Annunziare Gesù, conoscere il suo amore, e farlo conoscere, sono compiti che coinvolgono tutti noi, ognuno a modo suo, ma sapendo che il lavoro qui svolto aiuterà a dare alimento a milioni di anime, che sono affamate di verità eterne. Gesù è veramente e sostanzialmente presente nell’Eucaristia. Lui, nel Sacrificio della Messa, si dona del tutto e noi dobbiamo corrispondere al suo amore, se vogliamo annunziarlo e spiegare il suo messaggio. Lui ci aspetta nel tabernacolo e cerca la nostra intimità, la nostra amicizia, il nostro amore.

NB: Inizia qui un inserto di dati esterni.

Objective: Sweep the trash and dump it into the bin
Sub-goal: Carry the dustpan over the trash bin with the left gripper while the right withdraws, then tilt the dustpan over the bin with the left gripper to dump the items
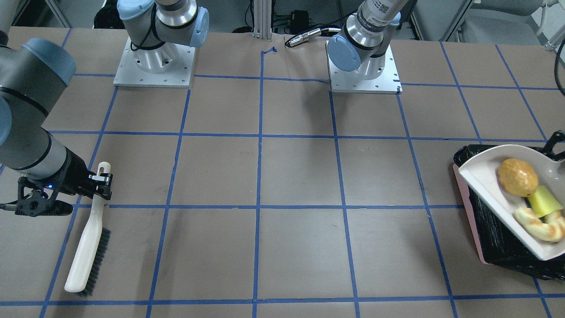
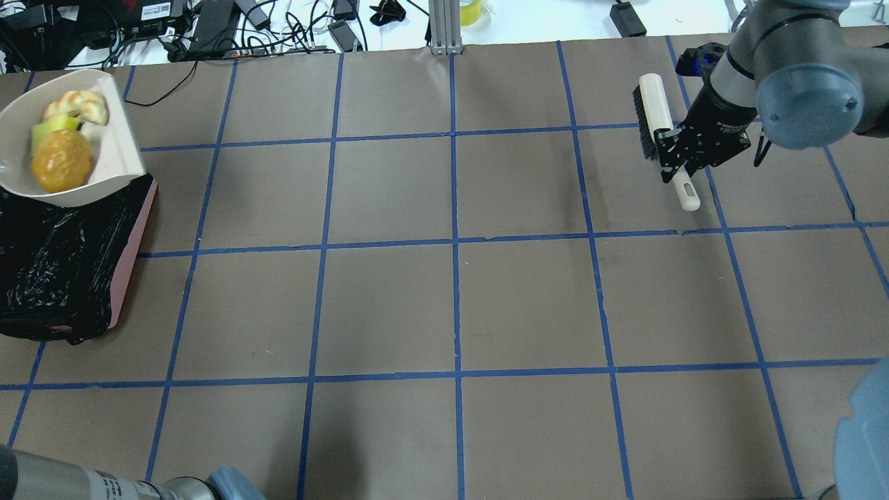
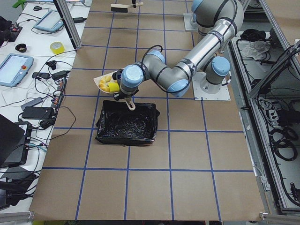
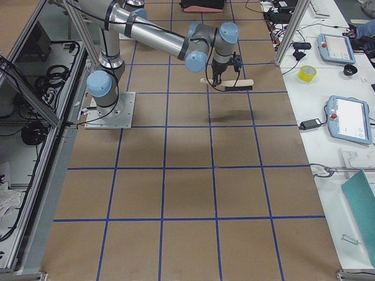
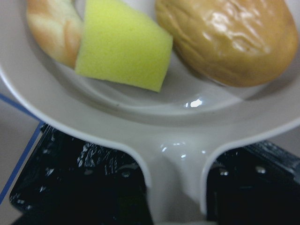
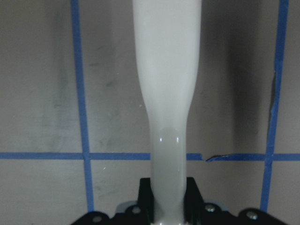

Per Mariam. Lungo i secoli i fedeli cristiani hanno vissuto il mese di ottobre con speciale amore per Maria, cercando Gesù attraverso di Lei, nei misteri del Santo Rosario. Lo sguardo amorevole e gioioso di nostra Madre Santa Maria si poserà su di noi durante tutto l’anno accademico, come ha fatto lungo la nostra vita, come una madre con suo figlio. Quando noi la guardiamo o la cerchiamo in quelle immagini che presiedono ogni aula insieme al crocifisso, Maria gradisce il nostro amore, e indirizza il nostro sguardo verso Colui che l’ha resa benedetta davanti a tutte le generazioni. Sia Lei a indirizzarci verso Gesù affinché divenga il centro della nostra vita e sappiamo trovare in Lui tutto ciò di cui abbiamo bisogno. Amen

[1] È Gesù che passa, n. 139.

[2] Testo originale: “Una manifestazione dell’unità della Chiesa universale è considerare il Santo Padre come un vero padre, presente nei nostri cuori; un padre che dobbiamo accompagnare con amore filiale, con la nostra preghiera, con il nostro lavoro”.

[3] Rm 8,38-39.

Romana, n. 45, Luglio-Dicembre 2007, p. 275-276.